Algoma-Manitoulin MPP Michael Mantha said, “when I first heard of this proposal red flags went off in my mind; it is quite concerning. The OEB proposal would mean removing the seasonal classification into one of three other classes, based on the population density of the area, and the infrastructure and equipment costs that come with delivering electricity. And it would mean those affected would see on average an increase in hydro rates of $1,000 per year, and for some the increase might be more. I understand there has been a counter proposal from Hydro One to do incremental increases to a fixed rate.”
Terry Rees, executive director of the Ontario Cottagers Association (OCA), told the Recorder on Tuesday, “there are a lot of people in Ontario who are concerned about all of this, including us.” He pointed to some more bad news for all Hydro One users, not just for seasonal customers. “The rates are going up period. They are already phasing in fixed rate increases for all customers, just for the privilege of being connected with Hydro One for power. And this is the third year of a 10-year phase in period.”
“On the order by OEB that eliminates the seasonal rates, this will affect 150,000 odd seasonal customers, including no doubt many on Manitoulin Island,” said Mr. Rees. He explained that four years ago the original decision was made by Hydro One calling for the elimination of the seasonal rates. “Then this year, the OEB told Hydro One ‘remember when we told you to eliminate the seasonal rate. Well, now do it.’ And this summer Hydro One provided a report back to OEB indicating what is going to happen if the seasonal class is cancelled, and this is what is going to happen to these customers if their rates are increased. For instance, about 80,000 customers in rural areas will see their rates increase by about $120 per month.”
“If you are a (Hydro One) customer in an area with less than 100 customers on a hydro line, you will see an increase of about $1,000 a year with this proposal,” said Mr. Rees. He pointed out that in their submission to the OEB, Hydro One outlined how these customers are going to be seriously impacted.

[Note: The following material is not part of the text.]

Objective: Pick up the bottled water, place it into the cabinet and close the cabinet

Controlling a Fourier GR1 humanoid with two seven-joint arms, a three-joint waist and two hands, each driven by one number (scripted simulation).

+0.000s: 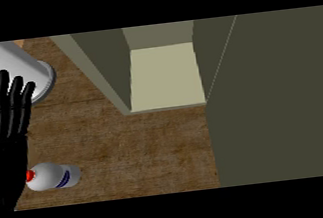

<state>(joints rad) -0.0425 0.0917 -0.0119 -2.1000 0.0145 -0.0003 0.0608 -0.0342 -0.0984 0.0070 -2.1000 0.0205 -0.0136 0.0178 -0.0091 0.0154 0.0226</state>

“Ontario Hydro (Hydro One) proposed an alternative that would mean these increases would not be felt. They pointed out all hydro customer rates are increasing already; without eliminating the seasonal rates,” said Mr. Rees. “Hydro, knowing that seasonal would be affected by eliminating the seasonal rate, requested the OEB to let the phase in period run its course.”

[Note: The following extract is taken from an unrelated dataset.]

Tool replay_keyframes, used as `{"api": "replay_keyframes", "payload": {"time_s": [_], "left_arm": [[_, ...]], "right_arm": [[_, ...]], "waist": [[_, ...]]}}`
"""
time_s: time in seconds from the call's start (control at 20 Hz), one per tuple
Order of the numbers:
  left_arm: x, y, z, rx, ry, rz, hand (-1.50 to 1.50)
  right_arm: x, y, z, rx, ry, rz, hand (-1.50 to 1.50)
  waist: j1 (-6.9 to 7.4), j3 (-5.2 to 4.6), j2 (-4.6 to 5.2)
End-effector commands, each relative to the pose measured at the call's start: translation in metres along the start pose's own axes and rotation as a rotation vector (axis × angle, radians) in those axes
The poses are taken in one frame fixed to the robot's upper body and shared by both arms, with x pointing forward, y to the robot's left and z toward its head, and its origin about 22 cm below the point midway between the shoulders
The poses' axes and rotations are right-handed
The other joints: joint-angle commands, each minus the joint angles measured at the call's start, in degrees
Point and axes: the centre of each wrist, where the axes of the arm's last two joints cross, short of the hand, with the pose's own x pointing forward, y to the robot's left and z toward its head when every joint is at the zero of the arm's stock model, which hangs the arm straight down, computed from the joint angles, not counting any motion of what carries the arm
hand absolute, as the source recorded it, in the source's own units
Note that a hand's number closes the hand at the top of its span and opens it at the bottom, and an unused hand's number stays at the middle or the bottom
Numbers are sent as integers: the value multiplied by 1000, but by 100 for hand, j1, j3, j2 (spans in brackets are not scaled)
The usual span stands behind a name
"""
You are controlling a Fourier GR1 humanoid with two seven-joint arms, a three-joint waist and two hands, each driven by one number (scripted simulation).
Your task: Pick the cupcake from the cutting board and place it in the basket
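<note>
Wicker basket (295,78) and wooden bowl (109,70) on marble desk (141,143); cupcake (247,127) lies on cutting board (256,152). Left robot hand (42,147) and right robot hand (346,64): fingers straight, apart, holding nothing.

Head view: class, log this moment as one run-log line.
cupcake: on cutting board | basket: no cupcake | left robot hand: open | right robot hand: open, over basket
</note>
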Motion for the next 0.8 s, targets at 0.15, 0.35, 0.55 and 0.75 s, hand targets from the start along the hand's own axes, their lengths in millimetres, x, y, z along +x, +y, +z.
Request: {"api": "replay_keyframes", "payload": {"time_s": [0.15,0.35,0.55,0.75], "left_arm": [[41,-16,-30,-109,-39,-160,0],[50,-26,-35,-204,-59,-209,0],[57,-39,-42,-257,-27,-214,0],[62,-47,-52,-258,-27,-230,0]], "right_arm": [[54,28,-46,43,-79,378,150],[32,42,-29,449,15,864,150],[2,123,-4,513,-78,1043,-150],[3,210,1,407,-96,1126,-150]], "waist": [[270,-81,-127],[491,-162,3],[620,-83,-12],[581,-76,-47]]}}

However, “last week the OEB told Hydro that they hadn’t asked for this, we’ll call it option C from Hydro,” said Mr. Rees. “They told Hydro One to fill out a report explaining this rational and why they are proposing this, and to have this in by October 1. Once the OEB receives this information they will probably make their final decision later this fall.”
The CBC News reported August 19 that electricity rates for seasonal customers are set to rise by as much as 129 percent. The OEB tasked Hydro One with developing a billing model that would eliminate the class under which most seasonal customers have their hydro fees associated. In a letter to customers last week, the electricity provider warned that if the OEB eliminates the seasonal rate class, hydro bills would rise for more than half of them.

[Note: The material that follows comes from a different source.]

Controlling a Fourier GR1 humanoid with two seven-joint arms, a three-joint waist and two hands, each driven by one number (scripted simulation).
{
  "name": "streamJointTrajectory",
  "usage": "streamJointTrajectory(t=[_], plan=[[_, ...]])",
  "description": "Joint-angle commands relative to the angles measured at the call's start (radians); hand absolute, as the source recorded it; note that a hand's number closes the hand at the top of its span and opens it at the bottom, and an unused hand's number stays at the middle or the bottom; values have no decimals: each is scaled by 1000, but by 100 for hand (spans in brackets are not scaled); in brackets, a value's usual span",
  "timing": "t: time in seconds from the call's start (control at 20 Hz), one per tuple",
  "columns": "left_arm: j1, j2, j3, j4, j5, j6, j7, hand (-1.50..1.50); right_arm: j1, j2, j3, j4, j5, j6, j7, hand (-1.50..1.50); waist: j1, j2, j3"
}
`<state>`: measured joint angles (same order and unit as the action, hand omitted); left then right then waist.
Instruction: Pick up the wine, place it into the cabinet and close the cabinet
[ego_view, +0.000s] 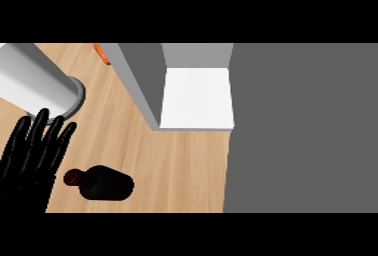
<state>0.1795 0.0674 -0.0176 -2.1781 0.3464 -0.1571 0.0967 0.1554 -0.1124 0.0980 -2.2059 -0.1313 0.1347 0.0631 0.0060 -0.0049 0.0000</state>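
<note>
The wine bottle (105, 183) is dark, with a dark red cap, and lies on its side on the wooden counter (177, 160) at the lower left, cap pointing left. My left hand (28, 155) stands just left of it, fingers straight and pointing up, not touching the bottle. The cabinet (196, 97) is open in the middle, showing a white shelf floor between a grey left wall and a large grey panel (303, 125) on the right. My right hand does not show.
A grey cylindrical container (37, 82) stands at the upper left, right above my left hand. A small orange object (102, 54) peeks out at the counter's back beside the cabinet wall.
</note>
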Motion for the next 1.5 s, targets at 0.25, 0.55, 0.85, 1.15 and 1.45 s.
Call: streamJointTrajectory(t=[0.25, 0.55, 0.85, 1.15, 1.45], plan=[[138, 53, 40, -315, 293, 80, 323, -150, 108, -39, 80, -339, -136, -10, 298, -150, -2, 0, -1], [113, 59, 73, -401, 322, 139, 412, -150, 164, -57, 45, -379, -187, 9, 293, -150, -4, -5, 0], [111, 71, 128, -421, 369, 141, 454, -150, 165, -42, 114, -404, -138, -27, 322, -150, 9, -10, -1], [32, 87, 178, -417, 376, 206, 515, -150, 184, -56, 142, -426, -116, -33, 328, -150, 3, -12, -1], [22, 67, 223, -410, 385, 226, 523, -150, 185, -45, 158, -446, -103, -74, 330, -150, 9, -15, -2]])
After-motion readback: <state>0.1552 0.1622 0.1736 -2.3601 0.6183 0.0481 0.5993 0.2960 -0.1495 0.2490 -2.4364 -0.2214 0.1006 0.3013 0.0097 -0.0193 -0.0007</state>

Hydro One sent its official analysis of the proposal to the OEB on July 19. The OEB is issuing public notice of hearings into the proposed elimination of the seasonal class.
“Unfortunately there are families that we deal with, some on Manitoulin Island that can’t take another hit like this and this may be the straw that breaks the camels back for them owning a seasonal cottage or camp,” added Mr. Rees.